• **Work item**: Look at each line below and count those with the word "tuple"; the answer is that number only.

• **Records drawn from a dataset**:
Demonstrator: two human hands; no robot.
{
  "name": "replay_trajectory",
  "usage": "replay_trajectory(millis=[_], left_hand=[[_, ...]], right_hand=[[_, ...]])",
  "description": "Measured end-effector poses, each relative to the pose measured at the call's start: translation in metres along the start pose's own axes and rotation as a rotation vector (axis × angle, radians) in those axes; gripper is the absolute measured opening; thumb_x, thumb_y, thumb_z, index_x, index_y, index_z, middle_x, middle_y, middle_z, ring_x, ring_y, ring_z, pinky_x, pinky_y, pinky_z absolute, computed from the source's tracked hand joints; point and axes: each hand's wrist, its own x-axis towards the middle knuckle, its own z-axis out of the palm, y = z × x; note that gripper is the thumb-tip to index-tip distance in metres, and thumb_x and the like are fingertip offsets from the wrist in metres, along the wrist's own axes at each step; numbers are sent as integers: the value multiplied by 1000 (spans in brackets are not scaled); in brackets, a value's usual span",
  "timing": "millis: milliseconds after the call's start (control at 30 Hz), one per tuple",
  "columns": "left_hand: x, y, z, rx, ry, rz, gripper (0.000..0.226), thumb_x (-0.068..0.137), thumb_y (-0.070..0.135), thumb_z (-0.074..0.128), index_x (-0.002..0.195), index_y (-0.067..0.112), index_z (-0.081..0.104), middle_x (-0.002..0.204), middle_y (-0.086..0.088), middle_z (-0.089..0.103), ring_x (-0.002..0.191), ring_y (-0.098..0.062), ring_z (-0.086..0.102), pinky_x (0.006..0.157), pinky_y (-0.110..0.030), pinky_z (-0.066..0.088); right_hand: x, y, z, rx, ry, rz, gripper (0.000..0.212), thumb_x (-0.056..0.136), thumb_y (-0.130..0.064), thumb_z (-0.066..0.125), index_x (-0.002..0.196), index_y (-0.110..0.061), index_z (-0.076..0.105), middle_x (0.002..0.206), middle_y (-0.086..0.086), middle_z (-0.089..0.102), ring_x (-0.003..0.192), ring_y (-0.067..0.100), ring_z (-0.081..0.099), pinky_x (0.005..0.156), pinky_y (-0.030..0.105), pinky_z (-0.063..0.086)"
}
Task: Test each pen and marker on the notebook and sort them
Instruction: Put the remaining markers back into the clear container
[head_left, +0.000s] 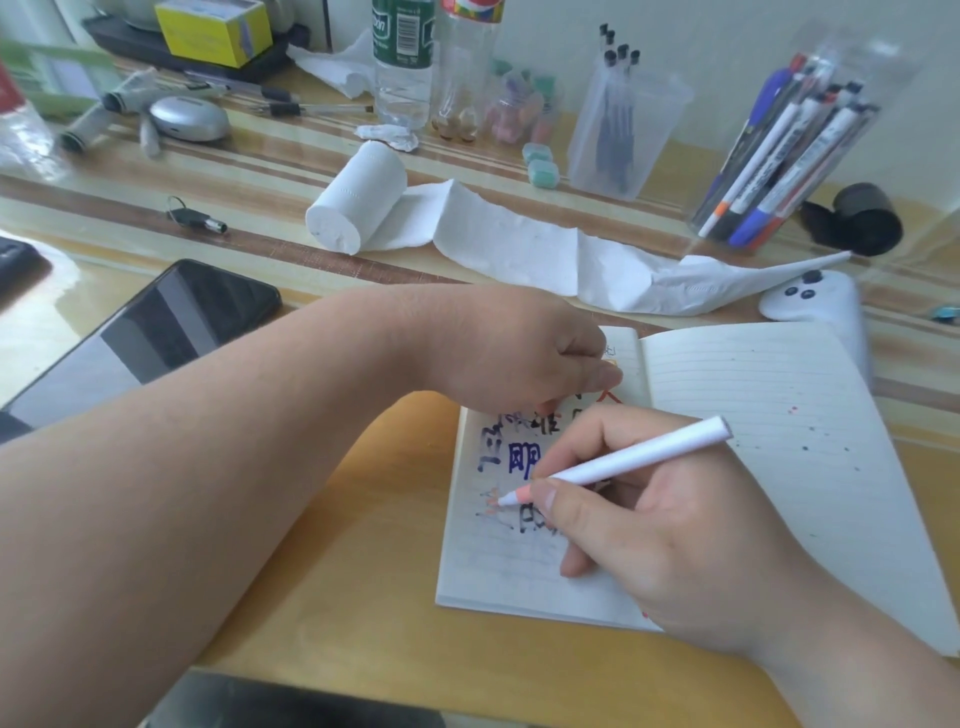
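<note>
An open lined notebook (769, 441) lies on the desk, its left page covered with black, blue and orange scribbles. My right hand (670, 525) grips a white marker (639, 457) in a writing hold, with its pale orange tip touching the left page beside faint orange marks. My left hand (519, 348) is curled into a fist and rests on the notebook's top left corner; something small and orange peeks out at its fingers, too hidden to name. A clear jar (784, 150) at the back right holds several pens and markers. A clear cup (621, 130) holds several black pens.
A toilet paper roll (358, 197) trails a strip across the desk behind the notebook. A black phone (150, 332) lies left, a white device (815, 306) right, a black tape roll (867, 218) by the jar. Bottles, erasers and a key stand farther back.
</note>
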Motion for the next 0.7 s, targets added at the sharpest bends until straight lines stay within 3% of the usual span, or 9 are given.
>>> replay_trajectory(millis=[133,300,400,533,700], left_hand=[[0,-1,0,-15,20,-1,39,104,48,46,74,23,53,78,11,71,76,-2,60,77,-28,48],[0,-4,1,-12,32,6,39,103,49,46,77,21,56,78,10,72,79,-7,62,84,-35,52],[0,-3,1,-10,34,5,39,103,49,46,76,22,55,78,10,72,79,-7,63,85,-37,52],[0,-3,0,-6,43,1,39,103,48,46,74,23,53,78,10,71,77,-6,62,79,-32,50],[1,-4,2,-6,36,1,37,102,48,46,73,25,51,74,10,67,73,-5,59,71,-30,45]], right_hand=[[0,1,0,-33,-16,-9,9,76,-23,71,72,-15,68,61,14,65,51,31,63,48,45,51],[0,0,2,1,-95,-24,7,78,-26,75,75,-20,72,71,29,64,57,44,54,48,57,42],[1,-1,3,-14,-92,-33,10,78,-26,75,73,-18,71,65,24,62,53,38,51,46,50,42],[3,1,0,-52,-64,-34,18,81,-11,79,69,-12,66,50,5,54,46,13,43,43,26,31],[6,3,-1,-93,-6,14,18,78,-1,71,65,-7,60,44,-6,45,41,10,38,41,21,30]])
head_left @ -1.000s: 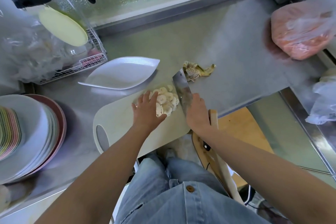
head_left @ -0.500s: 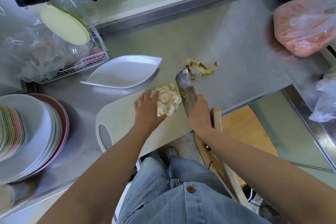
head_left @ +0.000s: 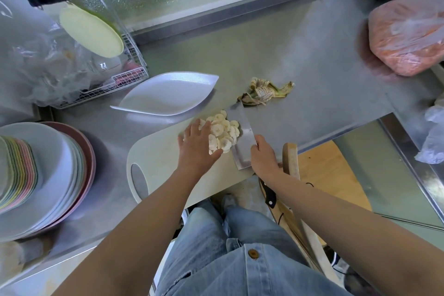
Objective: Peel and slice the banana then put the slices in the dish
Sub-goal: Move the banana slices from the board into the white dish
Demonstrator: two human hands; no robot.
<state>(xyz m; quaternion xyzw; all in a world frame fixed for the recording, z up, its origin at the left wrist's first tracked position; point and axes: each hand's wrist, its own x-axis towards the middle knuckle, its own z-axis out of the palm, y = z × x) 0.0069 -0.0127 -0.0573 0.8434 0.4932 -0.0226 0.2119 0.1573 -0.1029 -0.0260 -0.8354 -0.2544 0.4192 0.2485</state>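
Just past the flat, open fingers of the left hand, the banana slices now lean on the knife, tipped flatter in the tight grip of the right hand. Cutting looks done; the dish waits beyond the fingertips.

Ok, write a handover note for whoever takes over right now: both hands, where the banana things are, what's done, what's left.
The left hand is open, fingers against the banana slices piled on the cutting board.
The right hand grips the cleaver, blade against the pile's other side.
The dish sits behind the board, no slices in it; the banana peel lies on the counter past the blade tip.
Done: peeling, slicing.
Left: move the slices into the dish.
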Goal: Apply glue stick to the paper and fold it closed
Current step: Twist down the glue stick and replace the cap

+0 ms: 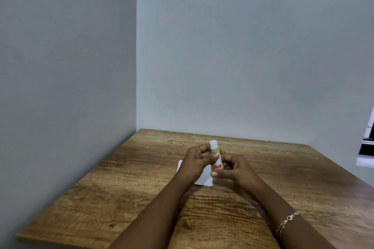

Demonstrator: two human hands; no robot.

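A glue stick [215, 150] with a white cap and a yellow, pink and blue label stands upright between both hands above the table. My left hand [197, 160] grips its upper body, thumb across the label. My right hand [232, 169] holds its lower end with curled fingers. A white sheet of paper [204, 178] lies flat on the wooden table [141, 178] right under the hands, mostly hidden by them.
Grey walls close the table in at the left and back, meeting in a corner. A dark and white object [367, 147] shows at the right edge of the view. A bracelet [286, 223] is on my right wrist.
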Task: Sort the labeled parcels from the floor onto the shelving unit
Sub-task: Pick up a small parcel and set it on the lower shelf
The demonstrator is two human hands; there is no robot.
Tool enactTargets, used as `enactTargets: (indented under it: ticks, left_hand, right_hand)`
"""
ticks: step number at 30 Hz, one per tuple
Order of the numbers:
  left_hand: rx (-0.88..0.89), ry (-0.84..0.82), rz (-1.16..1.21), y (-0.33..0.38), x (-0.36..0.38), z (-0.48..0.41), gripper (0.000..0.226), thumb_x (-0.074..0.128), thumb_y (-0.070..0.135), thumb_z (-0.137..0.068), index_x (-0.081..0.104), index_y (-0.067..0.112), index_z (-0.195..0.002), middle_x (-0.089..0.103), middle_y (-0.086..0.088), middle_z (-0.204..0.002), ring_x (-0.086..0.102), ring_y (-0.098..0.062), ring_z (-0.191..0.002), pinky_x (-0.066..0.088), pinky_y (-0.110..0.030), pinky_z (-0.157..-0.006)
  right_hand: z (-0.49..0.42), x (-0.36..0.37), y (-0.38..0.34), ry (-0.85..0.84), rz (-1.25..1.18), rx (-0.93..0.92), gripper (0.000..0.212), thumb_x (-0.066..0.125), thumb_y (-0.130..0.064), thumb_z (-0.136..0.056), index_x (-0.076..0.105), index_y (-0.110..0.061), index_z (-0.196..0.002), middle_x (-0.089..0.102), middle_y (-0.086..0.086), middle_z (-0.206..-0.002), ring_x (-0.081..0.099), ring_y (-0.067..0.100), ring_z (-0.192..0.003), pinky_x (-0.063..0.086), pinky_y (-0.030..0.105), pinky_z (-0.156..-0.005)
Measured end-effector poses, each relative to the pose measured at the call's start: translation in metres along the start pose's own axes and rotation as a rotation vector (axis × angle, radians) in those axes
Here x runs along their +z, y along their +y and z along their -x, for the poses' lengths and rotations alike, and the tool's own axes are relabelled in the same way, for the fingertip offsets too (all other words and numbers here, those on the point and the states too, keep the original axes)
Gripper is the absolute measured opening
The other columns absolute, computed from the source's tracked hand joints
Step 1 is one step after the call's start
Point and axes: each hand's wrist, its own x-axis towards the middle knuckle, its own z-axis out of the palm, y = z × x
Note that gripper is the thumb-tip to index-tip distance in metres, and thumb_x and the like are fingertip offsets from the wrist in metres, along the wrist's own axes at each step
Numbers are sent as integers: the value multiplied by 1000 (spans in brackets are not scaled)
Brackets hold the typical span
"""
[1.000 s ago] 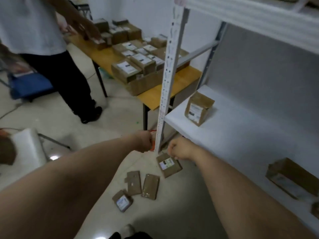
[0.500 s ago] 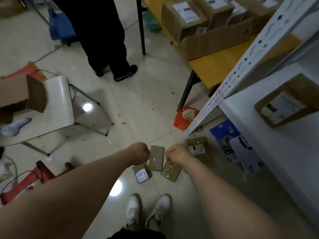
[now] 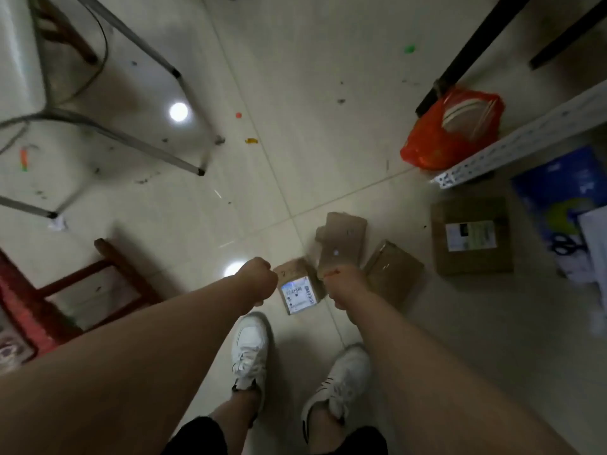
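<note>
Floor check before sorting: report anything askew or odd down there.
Four parcels lie scattered at mismatched angles; only the small parcel and the large parcel show labels. Coloured litter specks dot the tiles.

Bare floor (image 3: 312, 133) lies open across the far centre. Metal chair legs (image 3: 184, 93) fence the far left; a red stool (image 3: 82, 290) blocks the near left. Far right, a red bag (image 3: 440, 139) sits just beside the shelving post (image 3: 532, 139), under a dark worktop leg (image 3: 469, 50).
</note>
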Motion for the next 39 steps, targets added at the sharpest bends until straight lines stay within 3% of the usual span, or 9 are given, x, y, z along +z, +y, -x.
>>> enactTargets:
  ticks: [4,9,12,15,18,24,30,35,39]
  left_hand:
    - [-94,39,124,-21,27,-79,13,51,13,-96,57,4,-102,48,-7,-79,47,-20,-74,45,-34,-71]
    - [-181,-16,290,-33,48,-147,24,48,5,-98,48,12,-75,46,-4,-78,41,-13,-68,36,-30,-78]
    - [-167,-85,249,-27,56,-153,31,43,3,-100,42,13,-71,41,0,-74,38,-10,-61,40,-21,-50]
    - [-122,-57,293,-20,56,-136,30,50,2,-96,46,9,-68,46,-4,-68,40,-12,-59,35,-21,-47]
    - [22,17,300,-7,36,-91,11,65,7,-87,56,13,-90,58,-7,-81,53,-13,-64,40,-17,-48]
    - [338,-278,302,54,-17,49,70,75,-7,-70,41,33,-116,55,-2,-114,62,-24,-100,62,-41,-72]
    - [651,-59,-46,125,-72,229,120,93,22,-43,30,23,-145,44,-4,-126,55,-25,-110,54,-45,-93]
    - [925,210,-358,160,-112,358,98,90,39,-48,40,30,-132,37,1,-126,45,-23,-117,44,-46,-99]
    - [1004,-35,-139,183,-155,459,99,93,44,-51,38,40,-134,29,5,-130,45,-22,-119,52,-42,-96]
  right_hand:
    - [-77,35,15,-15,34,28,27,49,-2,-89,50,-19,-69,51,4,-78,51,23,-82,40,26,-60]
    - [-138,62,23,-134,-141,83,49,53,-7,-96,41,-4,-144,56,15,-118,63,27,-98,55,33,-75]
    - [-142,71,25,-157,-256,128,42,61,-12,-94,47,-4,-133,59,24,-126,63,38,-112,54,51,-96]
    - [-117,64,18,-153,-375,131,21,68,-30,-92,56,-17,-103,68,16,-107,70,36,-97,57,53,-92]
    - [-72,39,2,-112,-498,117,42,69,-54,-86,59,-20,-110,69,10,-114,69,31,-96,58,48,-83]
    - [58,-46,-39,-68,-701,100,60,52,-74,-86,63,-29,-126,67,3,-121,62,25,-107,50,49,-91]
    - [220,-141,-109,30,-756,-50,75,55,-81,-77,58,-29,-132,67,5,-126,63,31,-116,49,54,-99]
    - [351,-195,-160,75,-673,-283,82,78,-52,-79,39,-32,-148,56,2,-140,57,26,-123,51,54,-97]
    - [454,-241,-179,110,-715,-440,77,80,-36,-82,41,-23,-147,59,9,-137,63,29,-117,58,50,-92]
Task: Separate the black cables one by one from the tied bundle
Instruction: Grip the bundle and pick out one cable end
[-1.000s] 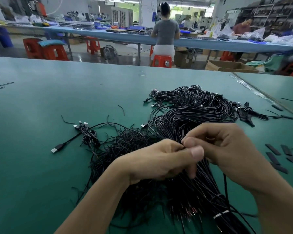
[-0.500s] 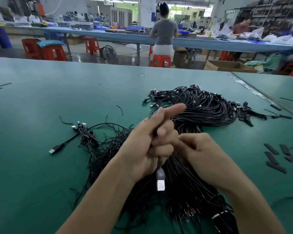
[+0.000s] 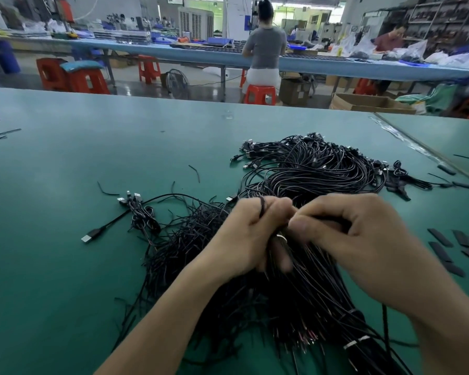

• **Solution for this problem**: 2